Abstract

Scabies is an infectious skin disease caused by the human-specific ectoparasite Sarcoptes scabiei var. hominis. Despite the comprehensive study of scabies, the problem of its timely diagnosis in low-mobility patients with neurological and cognitive impairments remains relevant all over the world. Simultaneous administration of a large number of medications to patients with limited mobility may mask the clinical manifestations of scabies and mistakenly attribute itching to manifestations of skin allergic reactions or other dermatoses. The authors observed patient K., who was admitted in FCBRN of FMBA of Russia from 14.11.2022 to 15.11.2022. Clinical diagnosis upon admission: I69.3. The consequences of a stroke. Early recovery period of ischemic stroke in the basin of the left middle cerebral artery from 09.08.2022, atherothrombotic subtype according to TOAST criteria. Right-sided hemiparesis. Gross aphasia. Violation of the pelvic organs function. RMS 5. Comorbid diseases: arterial hypertension, controlled, the risk of CVE 4 (very high). The target blood pressure is less than 135/85 mmHg. Occlusion of the left anterior cerebral artery, middle cerebral artery.
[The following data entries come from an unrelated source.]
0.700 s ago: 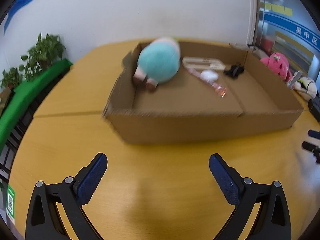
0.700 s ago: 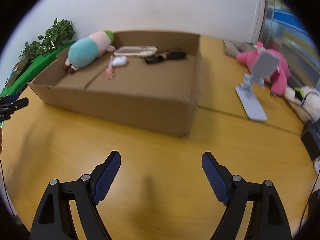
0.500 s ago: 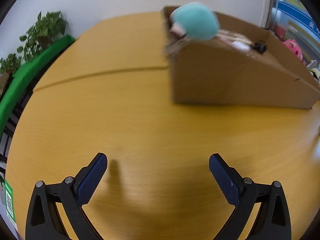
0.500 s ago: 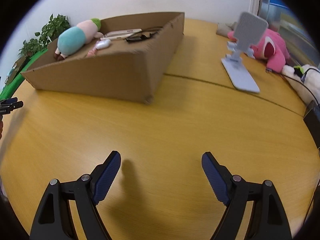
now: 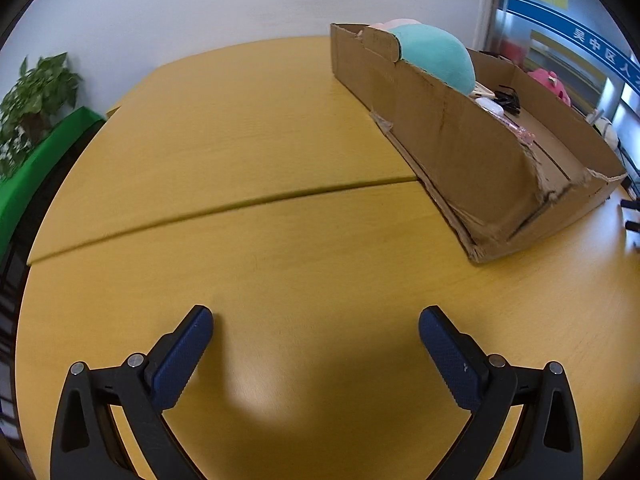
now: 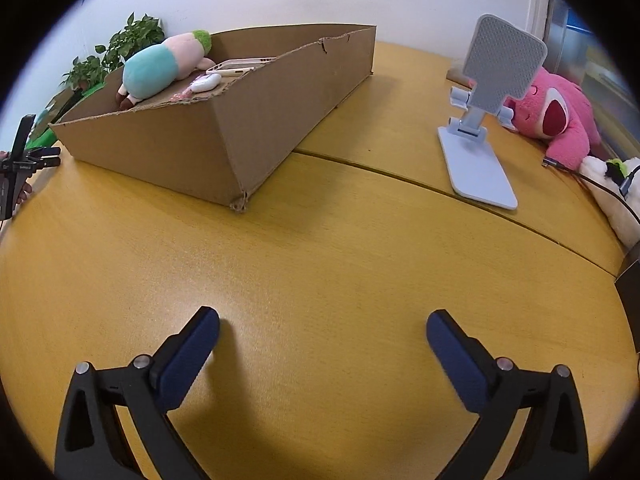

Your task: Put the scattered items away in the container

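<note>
A shallow cardboard box point(image 5: 452, 152) point(image 6: 256, 120) lies on the yellow table. Inside it lie a teal and pink plush toy point(image 5: 434, 56) point(image 6: 156, 70), a white earbud case point(image 6: 206, 82), a phone case point(image 6: 236, 66), a pink strap point(image 5: 524, 134) and a black item point(image 5: 506, 98). My left gripper point(image 5: 316, 338) is open and empty, low over bare table, left of the box. My right gripper point(image 6: 322, 340) is open and empty, in front of the box's near corner. A white phone stand point(image 6: 484, 120) stands on the table right of the box.
A pink plush bear point(image 6: 554, 110) and a white plush point(image 6: 612, 188) with cables lie at the right edge. Potted plants point(image 5: 36, 100) and a green surface point(image 5: 36, 168) sit beyond the table's left side. The left gripper's tips point(image 6: 44, 156) show at the right view's left edge.
Both grippers have pulled back and swung outward from the box, the left one to the left, the right one to the right. Both stay open and empty.
</note>
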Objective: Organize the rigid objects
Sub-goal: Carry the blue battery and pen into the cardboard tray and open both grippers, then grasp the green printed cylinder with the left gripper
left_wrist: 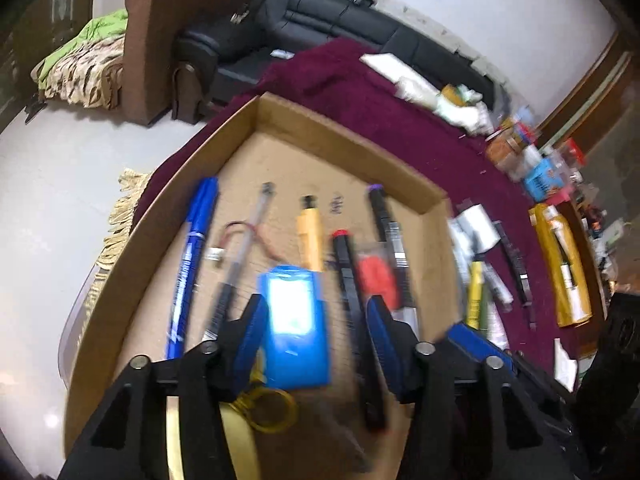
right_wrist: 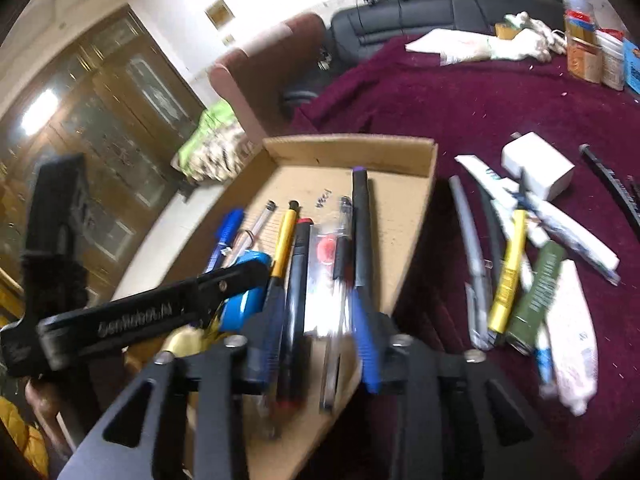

Toxic-allergic dermatitis (medicinal) in the acute phase. Based on a set of clinical data and laboratory detection of the pathogen, patient K. was diagnosed with B86 — scabies. Even though the patient was under medical supervision at the ambulatory step, scabies was not diagnosed timely. Late diagnosis of scabies leads to the spread of the disease and an unfavorable epidemiological situation.